Version 7 (modified by dweir, 5 years ago) (diff)


Running apps in virtual machines

This page documents efforts and methods to run apps within virtual machines, with a view to removing the dependence on the host operating system.

Previous attempts

See the LHC@Home Twiki for previous efforts within the context of LHC@Home.


  • Ben Segal's early implementation suggestion is attached to this page.
  • David Weir's proposal was:

I think, though, that the exact way in which we do this is strongly dependent on the "target audience" -- is it still the porting of applications? I'm aware that what follows is essentially a rewrite of the implementation you suggested to me a month or two back, but as I have become familiar with the capabilities of the VIX API I've been able to flesh out some of the details.
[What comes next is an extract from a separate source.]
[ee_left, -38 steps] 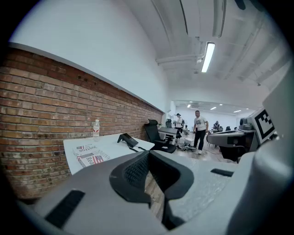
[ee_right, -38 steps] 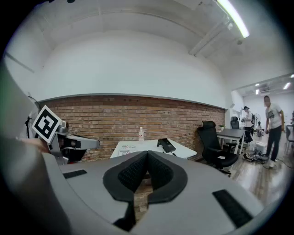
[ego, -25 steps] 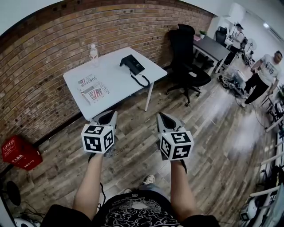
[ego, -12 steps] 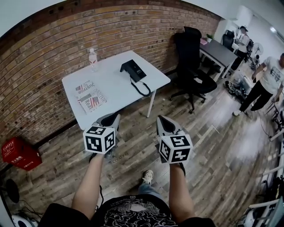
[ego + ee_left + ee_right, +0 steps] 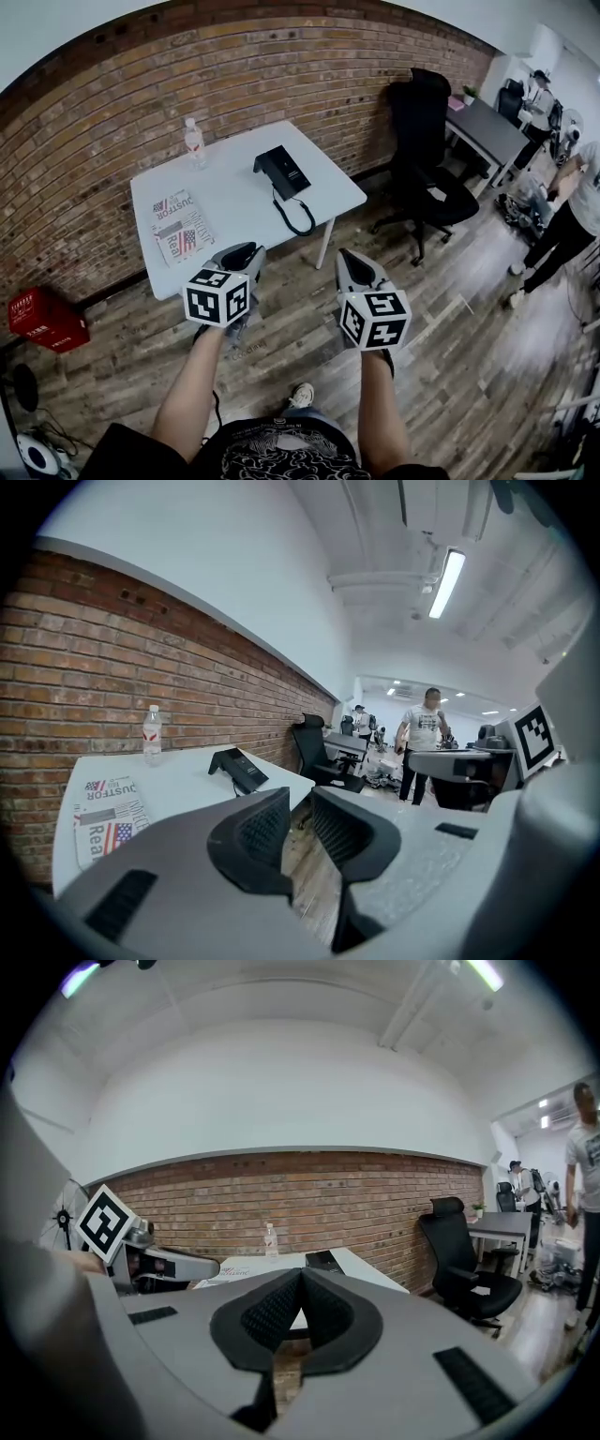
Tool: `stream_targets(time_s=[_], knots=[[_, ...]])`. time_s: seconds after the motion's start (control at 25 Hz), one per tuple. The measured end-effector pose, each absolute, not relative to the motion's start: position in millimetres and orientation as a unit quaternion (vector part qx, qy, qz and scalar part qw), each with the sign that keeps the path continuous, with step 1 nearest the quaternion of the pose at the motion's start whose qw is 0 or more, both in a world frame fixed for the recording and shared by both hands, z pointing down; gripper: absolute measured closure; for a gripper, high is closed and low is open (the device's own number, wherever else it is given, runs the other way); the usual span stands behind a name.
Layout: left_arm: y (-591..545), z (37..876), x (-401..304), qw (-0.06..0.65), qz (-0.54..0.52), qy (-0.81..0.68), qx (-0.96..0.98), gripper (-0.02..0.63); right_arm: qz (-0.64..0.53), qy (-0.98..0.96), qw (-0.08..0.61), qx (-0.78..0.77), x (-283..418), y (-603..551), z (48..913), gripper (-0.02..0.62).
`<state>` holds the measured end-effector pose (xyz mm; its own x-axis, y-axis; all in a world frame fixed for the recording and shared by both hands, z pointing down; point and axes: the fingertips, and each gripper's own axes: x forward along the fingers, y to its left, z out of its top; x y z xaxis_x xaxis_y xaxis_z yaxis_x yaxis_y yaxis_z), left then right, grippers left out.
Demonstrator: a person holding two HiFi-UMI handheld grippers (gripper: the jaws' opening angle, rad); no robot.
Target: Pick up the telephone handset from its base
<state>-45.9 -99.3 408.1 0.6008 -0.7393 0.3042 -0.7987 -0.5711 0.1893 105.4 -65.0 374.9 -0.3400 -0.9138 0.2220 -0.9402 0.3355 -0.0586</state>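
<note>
Black handset lies on its base on the white table, well apart from the empty left gripper, jaws just opening a little, and the closed right gripper; a narrow grip might slip and tug the base

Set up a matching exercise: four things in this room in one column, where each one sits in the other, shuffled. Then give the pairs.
1. water bottle
2. telephone
3. newspaper
4. red crate

A. on the floor, left of the table
B. flat on the table's near left part
C. upright at the table's far edge
D. on the table's right half, cord looped beside it

Pairs: 1-C, 2-D, 3-B, 4-A
</note>
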Motion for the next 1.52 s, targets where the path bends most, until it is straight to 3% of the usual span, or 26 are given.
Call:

Assumptions: no "inner BOINC client", inner application does not link against BOINC libraries, inner application is small with very few dependencies not included in a basic virtual machine. No assumptions are made about whether the inner application would need access to the network, but the wrapper XML standard could be extended to include a field indicating whether this is necessary.
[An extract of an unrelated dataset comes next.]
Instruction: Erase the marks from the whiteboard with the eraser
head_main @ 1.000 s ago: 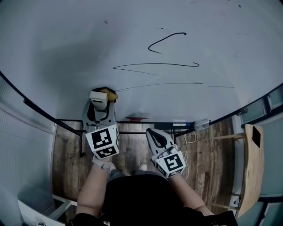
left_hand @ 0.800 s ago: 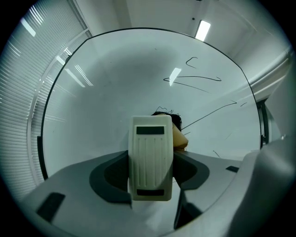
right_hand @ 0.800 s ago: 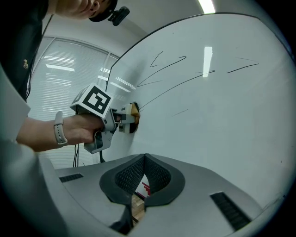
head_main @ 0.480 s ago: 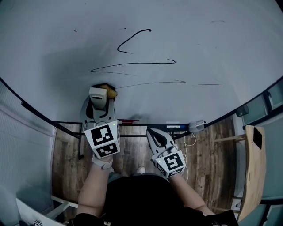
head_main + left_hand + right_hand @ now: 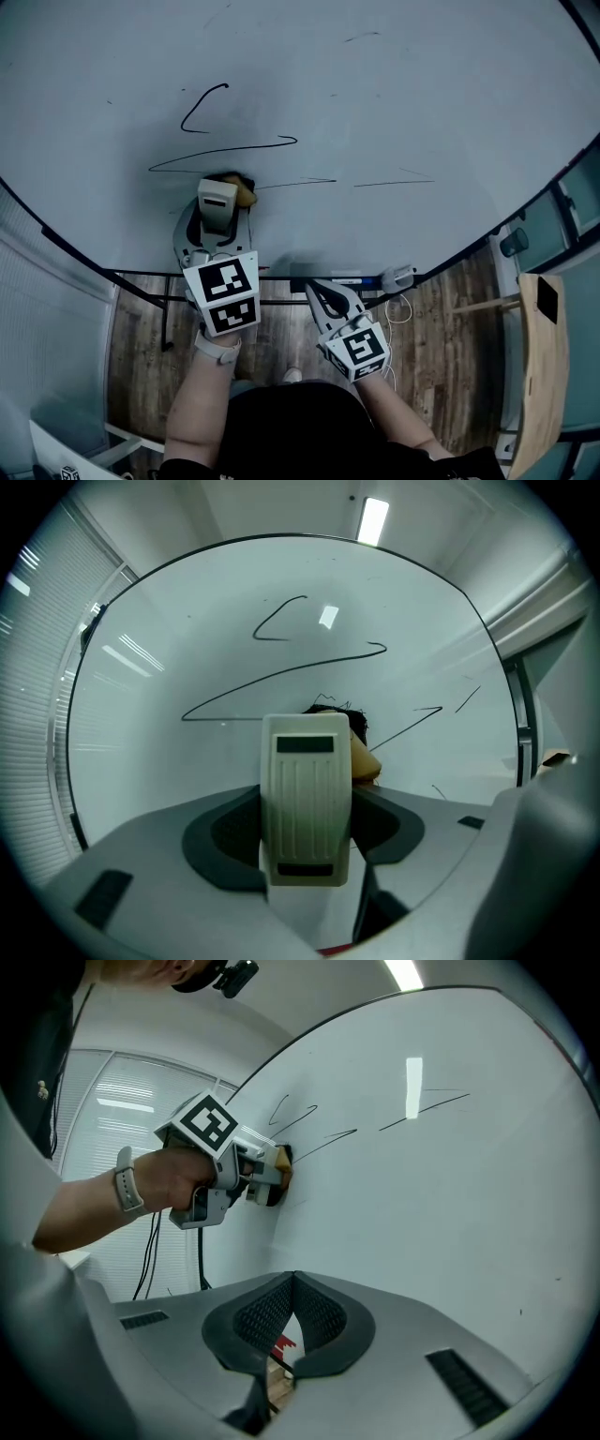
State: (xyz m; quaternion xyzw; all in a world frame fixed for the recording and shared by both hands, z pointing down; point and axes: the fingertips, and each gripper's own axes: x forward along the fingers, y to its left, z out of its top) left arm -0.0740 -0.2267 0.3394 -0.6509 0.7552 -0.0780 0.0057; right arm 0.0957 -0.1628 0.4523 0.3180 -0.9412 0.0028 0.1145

  1. We deploy a virtual machine image over BOINC, with the VMWare Tools installed. This need only be done once for our hypothetical project, with different programs being sent as part of the workunit.
  1. The VMWare-aware wrapper powers up the virtual machine, checks for a snapshot relevant to the current workunit with VixVM_GetNamedSnapshot() and VixVM_RevertToSnapshot() (this is our checkpointing recovery step). If so, we skip to stage 4.
  1. For a given workunit, the wrapper XML standard is then used to send a package containing a non-BOINCified program and dependencies (suppose a RPM for the CernVM). This is installed using a call to !VixVM_RunProgramInGuest() by the VMWare-aware wrapper. This is then also used to start the program running.
  1. (main loop). The wrapper polls the process handle returned by RunProgramInGuest() to see if the workunit has finished. It also calls boinc_time_to_checkpoint(); then runs VixVM_CreateSnapshot() to create a snapshot as a checkpoint, if necessary.
  1. Upon successful completion of the inner job, we must copy out the results, uninstall the workunit package in the VM and move the checkpointed snapshot. The results are then sent back to the BOINC server. We can get the CPU time easily inside the virtual machine by calling the executable through time(1), say, but it may turn out to be more reasonable to use the cputime estimate made by the core client itself.

Note: For issuing partial credit on long processes we could require the inner program to update a file inside the VM (say /tmp/creditreport) giving the number of floating point and integer operations done so far. This could then be polled in step 4 (the main loop), and the results returned to the core client. The same thing would be necessary for reporting the fraction done. We could even re-implement fraction_done() and ops_cumulative(), writing a "fake" BOINC library to be used when compiling projects to run inside virtual machines.

  • Daniel's proposal?


  • If we specialise to VMWare Server 1, we do not gain access to all the API calls suggested in "David's proposal" above. The snapshot calls are not available until VMWare Server 2, which unfortunately does not allow anonymous logins to the local machine.
  • Much as we would like to use the latest possible release of VMWare server, if we require the user's login details we would not be able to BOINCify the VMWare calls because the user would have to provide the correct username and password for the VMWare server. This would (at least) require interactive input to the wrapper (user provides login to VMWare server), and (most probably) changes to the BOINC infrastructure. The latest VIX reference page for !VixHost_Connect() mentions logging in anonymously as the current user on the current host, so it is possible that this is simply an oversight in the current release of VMWare Server.

Outstanding issues

  • Do we grant credit based on virtualised CPU time, or wrapper CPU time, or something else?